#### What to do
Only one stretch of the data below is wanted: the lines from the one with "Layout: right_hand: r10" through the one with "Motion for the", repeated exactly.
——————
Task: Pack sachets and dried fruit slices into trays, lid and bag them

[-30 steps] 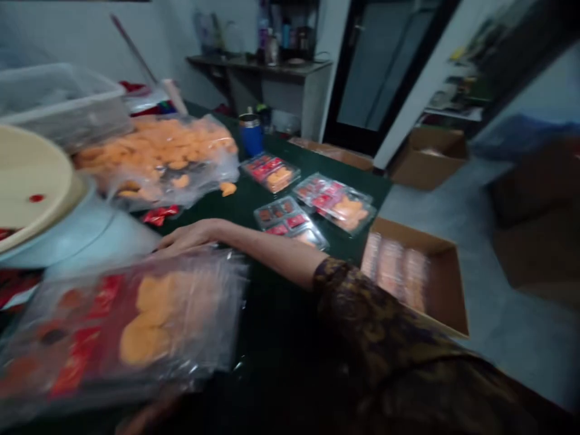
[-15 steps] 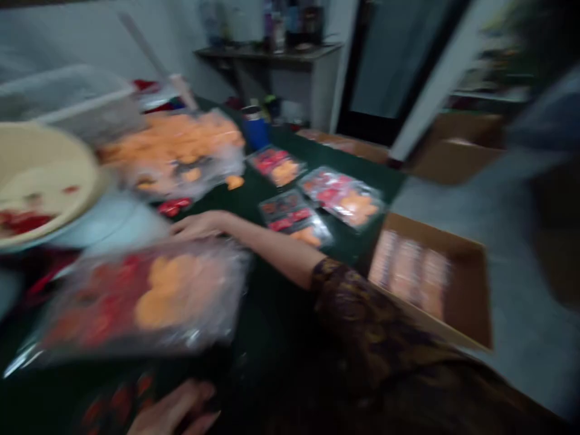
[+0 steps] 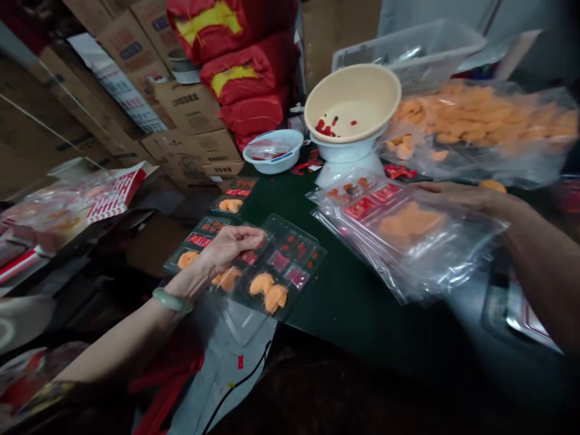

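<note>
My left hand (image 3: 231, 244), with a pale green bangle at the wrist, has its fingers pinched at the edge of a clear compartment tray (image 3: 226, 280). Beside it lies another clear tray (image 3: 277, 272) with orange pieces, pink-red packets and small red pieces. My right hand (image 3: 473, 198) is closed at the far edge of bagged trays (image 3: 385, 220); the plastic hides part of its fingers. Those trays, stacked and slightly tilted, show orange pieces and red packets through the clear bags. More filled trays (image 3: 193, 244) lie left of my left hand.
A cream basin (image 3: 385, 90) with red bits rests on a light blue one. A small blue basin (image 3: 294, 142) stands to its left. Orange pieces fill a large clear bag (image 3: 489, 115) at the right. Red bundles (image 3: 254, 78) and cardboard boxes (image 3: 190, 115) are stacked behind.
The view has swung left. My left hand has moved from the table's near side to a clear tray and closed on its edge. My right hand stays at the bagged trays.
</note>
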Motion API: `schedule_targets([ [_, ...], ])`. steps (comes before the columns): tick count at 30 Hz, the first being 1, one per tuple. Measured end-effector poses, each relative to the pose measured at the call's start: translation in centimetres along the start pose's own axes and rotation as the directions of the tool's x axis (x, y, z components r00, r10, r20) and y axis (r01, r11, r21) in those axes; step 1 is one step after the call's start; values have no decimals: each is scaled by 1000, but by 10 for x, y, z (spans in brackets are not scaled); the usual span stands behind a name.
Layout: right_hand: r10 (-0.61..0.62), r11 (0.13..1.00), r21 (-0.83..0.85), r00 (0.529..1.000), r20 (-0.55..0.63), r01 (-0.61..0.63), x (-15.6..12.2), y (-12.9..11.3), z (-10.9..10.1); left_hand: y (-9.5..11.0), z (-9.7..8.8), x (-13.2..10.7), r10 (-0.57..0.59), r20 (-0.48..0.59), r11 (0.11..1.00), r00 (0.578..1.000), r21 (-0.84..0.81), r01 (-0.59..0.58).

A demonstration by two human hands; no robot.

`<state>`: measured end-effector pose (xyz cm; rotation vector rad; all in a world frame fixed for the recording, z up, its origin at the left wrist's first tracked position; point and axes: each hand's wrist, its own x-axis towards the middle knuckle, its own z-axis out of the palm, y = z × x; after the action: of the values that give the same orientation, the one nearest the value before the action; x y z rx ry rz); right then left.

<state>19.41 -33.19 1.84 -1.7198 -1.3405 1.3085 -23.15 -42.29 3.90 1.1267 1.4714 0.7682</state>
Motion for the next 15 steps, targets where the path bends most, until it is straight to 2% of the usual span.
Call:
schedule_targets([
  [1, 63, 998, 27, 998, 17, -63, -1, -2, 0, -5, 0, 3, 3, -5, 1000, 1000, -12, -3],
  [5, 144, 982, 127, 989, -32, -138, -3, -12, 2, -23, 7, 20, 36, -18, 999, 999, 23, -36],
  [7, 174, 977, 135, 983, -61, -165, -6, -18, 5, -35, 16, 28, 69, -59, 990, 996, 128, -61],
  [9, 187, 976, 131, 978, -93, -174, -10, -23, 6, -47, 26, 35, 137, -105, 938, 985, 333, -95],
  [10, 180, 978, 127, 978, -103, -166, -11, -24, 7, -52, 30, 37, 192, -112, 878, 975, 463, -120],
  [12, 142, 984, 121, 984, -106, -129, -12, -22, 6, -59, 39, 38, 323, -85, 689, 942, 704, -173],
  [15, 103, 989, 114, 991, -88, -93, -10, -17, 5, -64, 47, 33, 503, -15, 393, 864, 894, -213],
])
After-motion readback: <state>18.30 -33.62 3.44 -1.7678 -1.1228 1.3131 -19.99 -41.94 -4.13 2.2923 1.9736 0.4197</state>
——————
#### Response
Layout: right_hand: r10 (-0.61..0.62), r11 (0.13..1.00), r21 (-0.83..0.85), r00 (0.529..1.000), r20 (-0.55..0.63), r01 (-0.61..0.63), x (-15.6..12.2), y (-12.9..11.3), z (-10.9..10.1); left_hand: y (-9.5..11.0), z (-9.7..8.8), x (-13.2..10.7), r10 (-0.57..0.59), r20 (-0.48..0.59), r11 (0.11..1.00), r00 (0.578..1.000), r21 (-0.84..0.81), r01 (-0.59..0.58).

A demonstration by two human hands; no robot.

`<state>`: measured end-effector pose (xyz cm; rotation vector rad; all in a world frame fixed for the recording, z up, its origin at the left wrist's first tracked position; point and axes: each hand's wrist, its own x-axis towards the middle knuckle, its own z-axis out of the palm, y = z × x; after the action: of the values that give the same orientation, the one nearest the value before the action; x y z rx ry rz); right then left.

<state>19.41 -33.19 1.84 -1.7198 -1.3405 1.3085 -23.15 -42.29 3.90 1.1267 1.4714 0.7682</state>
Motion for the next 15 steps, targets where the path bends most, until it is straight to 2% of the usual span.

No more output is required for the exercise.